Last week I wrote a post called Tasty Books, which saw me try out a new recipe from one of the many cookery books I own… And having finally admitted that I haven’t used all the books before, I decided I should continue with a series of ‘Tasty Book’ posts.
The other night I adapted Gordon Ramsey’s roasted mackerel with garlic and paprika to feed 2 people for dinner!
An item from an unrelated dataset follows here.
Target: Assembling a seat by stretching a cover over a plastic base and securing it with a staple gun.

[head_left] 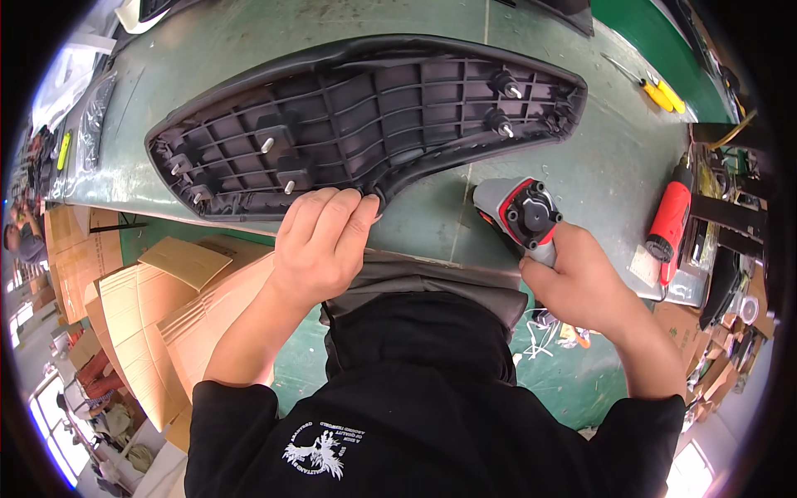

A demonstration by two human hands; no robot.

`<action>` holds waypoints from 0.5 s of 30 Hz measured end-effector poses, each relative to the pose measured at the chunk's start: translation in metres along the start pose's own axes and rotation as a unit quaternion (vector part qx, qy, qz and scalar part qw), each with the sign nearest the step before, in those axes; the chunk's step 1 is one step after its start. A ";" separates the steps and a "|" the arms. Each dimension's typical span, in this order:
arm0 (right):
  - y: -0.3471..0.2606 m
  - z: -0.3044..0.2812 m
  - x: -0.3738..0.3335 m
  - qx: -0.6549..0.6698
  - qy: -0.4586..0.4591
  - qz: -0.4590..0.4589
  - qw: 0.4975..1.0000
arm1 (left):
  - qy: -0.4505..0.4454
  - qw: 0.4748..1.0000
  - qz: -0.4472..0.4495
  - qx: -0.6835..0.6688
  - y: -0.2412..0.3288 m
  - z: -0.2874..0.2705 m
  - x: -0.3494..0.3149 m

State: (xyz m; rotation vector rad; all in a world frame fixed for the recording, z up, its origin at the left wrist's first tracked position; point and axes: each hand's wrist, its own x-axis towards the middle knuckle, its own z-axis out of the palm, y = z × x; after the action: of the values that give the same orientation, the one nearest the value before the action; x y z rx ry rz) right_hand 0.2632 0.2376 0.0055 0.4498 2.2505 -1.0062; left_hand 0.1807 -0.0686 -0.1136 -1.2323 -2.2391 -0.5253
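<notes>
A long, curved black plastic panel point(357, 104) lies on the green table, its ribbed underside up. Pale metal studs stick up near both of its ends. My left hand point(322, 236) is closed over the panel's near edge, with the fingertips pressed on the black rim material. To the right of that, my right hand point(573, 278) wraps round a grey and red power tool point(523, 212). Its black, bolted end cap faces up, and its working tip is hidden. The tool is apart from the panel.
A red and black corded hand tool point(668, 220) rests at the table's right side. Yellow-handled tools point(660, 95) lie at the far right, one with a thin metal shaft. At left are a yellow tool point(64, 150) and clear plastic wrapping point(95, 120). Folded cardboard point(141, 315) stands below the table's left edge.
</notes>
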 end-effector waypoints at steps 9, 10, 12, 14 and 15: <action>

It was taken from his Ultimate Cookery Course book which is full of REALLY EASY but tasty ideas.
1 garlic cloves, peeled
1 tsp paprika
1/2 tsp sea salt, (I used pink Himalayan)
4 mackerel fillets, skin on
300g new potatoes
2-3 spring onions, trimmed and thinly sliced
For the vinaigrette
Pinch of saffron
1/2 tbsp white wine vinegar
1/2tsp Dijon mustard
4 tbsp extra virgin olive oil
Sea salt and freshly ground black pepper
Preheat the oven to 400°F. Put the garlic and paprika into a mortar, add the salt, and pound to a smooth paste. Add a few drops of olive oil, then rub the flesh side of the mackerel fillets with the paste and set aside.
To make the vinaigrette, put all the ingredients into a small bowl and whisk together with a fork. It will look like it has split at first, but keep whisking! Season with salt and pepper to taste.
Line a baking sheet with parchment paper and brush lightly with olive oil. Lay the mackerel fillets skin side up on the paper and season the skin with sea salt. Roast for 8-10 minutes until the skin is crisp and the fish is cooked through. Remove from the oven and leave to rest.
Meanwhile, boil the potatoes in a large pan of salted water for about 15 minutes until tender, then drain. Return to the pan with 1 tablespoon of olive oil. Crush lightly with the back of a fork, then add the spring onions and stir to combine. Season with salt, then add a couple of tablespoons of the vinaigrette or do what I did… Chuck it all in!
I served the crushed potatoes and mackerel with a colourful salad!